ACTION ITEM:
Using the records below, please work out how many lines contain "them"; answer with the number alone.

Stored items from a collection

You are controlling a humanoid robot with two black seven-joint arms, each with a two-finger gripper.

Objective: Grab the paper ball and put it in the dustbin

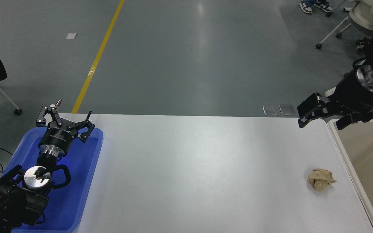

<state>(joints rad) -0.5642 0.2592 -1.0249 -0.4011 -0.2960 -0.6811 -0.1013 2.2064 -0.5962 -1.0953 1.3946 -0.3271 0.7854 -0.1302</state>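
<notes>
Head view. Dustbin (pixel 345 155) cut off by the right and bottom edges; only its pale rim and part of the tan inside show. Right arm also cropped at the right edge. Paper ball (pixel 321 180): tan-brown, creased, irregular lump, lying on the white counter (pixel 189 174) just left of the dustbin rim, apart from it. Right gripper (pixel 323 117) hangs over the dustbin's far-left corner, fingers spread, grasping nothing. Left gripper (pixel 64 120), far left of the dustbin over a blue tray (pixel 83 181), fingers released.

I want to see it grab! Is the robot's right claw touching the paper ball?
Apart. In the head view, bare white table lies between the right gripper, up by the dustbin, and the paper ball.
</notes>
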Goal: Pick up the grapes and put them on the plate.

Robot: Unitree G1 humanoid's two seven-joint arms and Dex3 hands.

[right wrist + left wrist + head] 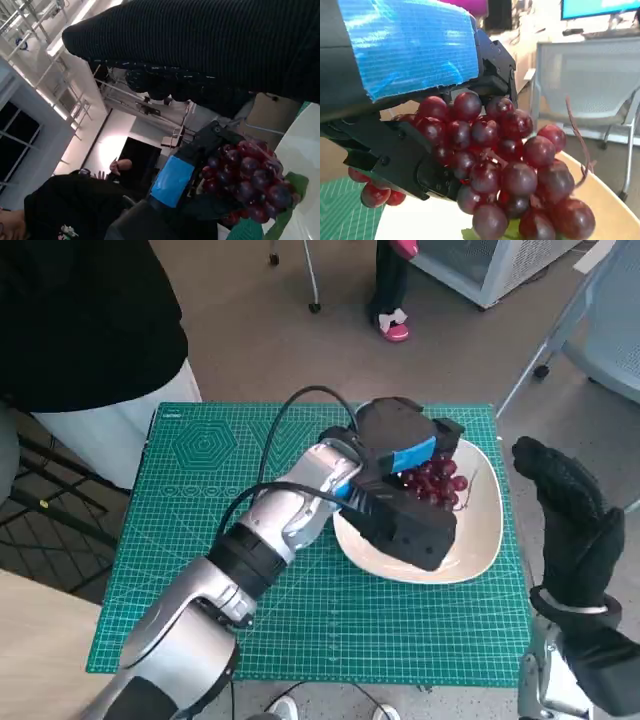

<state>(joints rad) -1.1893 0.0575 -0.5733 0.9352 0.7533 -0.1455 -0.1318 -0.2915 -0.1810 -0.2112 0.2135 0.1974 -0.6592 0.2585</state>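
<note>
- Green cutting mat [300, 630] covered the tabletop, and the cream plate [480, 540] sat toward its right side; a person in dark clothes stood at the far left corner.
- Your left hand [405, 490] was over the plate, its fingers closed around the bunch of red grapes [437, 480], which hung low over the plate's middle. I could not tell whether the lowest berries already touched it.
- Seen from the left wrist, the grapes bulged out beyond the black fingers [395, 160], with a loose stem curling free.
- Your right hand [570, 510] stood off the mat's right edge, gloved fingers spread, holding nothing.
- To finish this well, you would lower until the bunch rests on the plate, then spread the fingers slowly and lift straight up, so no stem snags and drags the grapes off.
</note>
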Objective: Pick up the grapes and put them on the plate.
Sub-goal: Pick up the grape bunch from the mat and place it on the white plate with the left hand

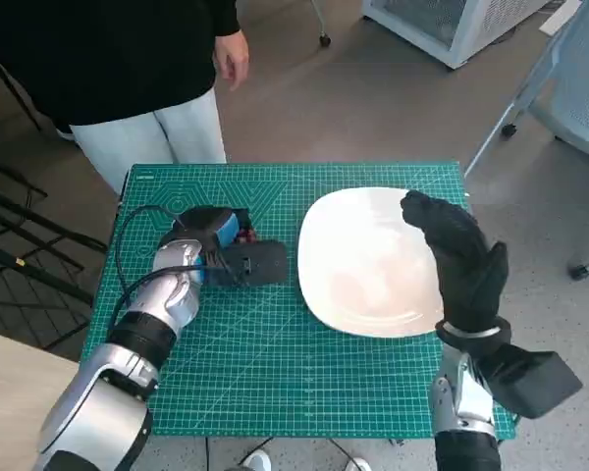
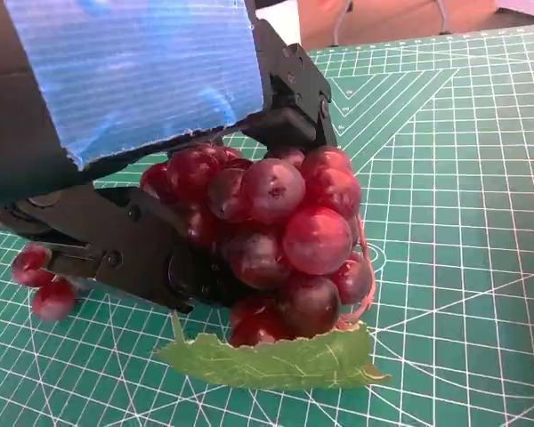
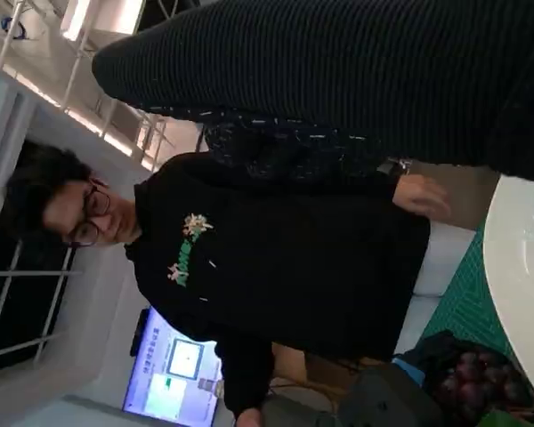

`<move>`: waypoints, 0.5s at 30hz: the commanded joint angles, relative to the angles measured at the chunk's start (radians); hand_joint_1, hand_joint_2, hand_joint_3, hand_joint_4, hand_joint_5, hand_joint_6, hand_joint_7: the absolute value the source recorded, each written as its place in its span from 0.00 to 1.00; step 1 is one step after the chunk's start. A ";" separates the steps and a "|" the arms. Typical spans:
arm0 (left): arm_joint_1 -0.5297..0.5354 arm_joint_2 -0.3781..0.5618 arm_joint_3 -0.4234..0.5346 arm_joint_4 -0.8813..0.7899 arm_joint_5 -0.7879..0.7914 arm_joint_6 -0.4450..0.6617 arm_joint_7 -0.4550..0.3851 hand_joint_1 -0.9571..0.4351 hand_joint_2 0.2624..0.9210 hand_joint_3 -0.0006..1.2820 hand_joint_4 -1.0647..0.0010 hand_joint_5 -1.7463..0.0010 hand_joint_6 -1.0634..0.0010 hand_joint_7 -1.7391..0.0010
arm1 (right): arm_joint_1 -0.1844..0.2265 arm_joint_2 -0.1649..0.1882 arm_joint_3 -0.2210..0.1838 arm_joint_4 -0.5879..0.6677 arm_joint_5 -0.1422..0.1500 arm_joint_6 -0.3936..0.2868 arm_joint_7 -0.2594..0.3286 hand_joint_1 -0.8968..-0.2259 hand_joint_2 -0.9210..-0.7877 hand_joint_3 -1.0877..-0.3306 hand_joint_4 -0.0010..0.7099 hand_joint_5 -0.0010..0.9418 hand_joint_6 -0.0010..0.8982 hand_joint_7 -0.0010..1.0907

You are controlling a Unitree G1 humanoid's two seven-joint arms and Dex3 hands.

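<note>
A bunch of dark red grapes (image 2: pixel 280 236) with a green leaf (image 2: pixel 276 360) lies on the green cutting mat (image 1: pixel 265 343). My left hand (image 1: pixel 221 250) is over it at the mat's left, its black fingers (image 2: pixel 142 258) wrapped around the bunch. In the head view the hand hides most of the grapes; a bit of red (image 1: pixel 247 235) shows. The white plate (image 1: pixel 368 265) sits at the mat's right. My right hand (image 1: pixel 461 260) hovers over the plate's right edge with nothing in it, fingers together. The right wrist view shows the plate's rim (image 3: pixel 521 267) and the grapes (image 3: pixel 476 374) beyond.
A person in a black top and pale trousers (image 1: pixel 147 128) stands just behind the table's far left edge, one hand (image 1: pixel 233 57) hanging. A chair base (image 1: pixel 569 118) and a white appliance (image 1: pixel 452 25) stand on the floor at the far right.
</note>
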 commanded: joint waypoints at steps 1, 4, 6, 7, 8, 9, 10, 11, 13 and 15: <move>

ANSWER BOX:
2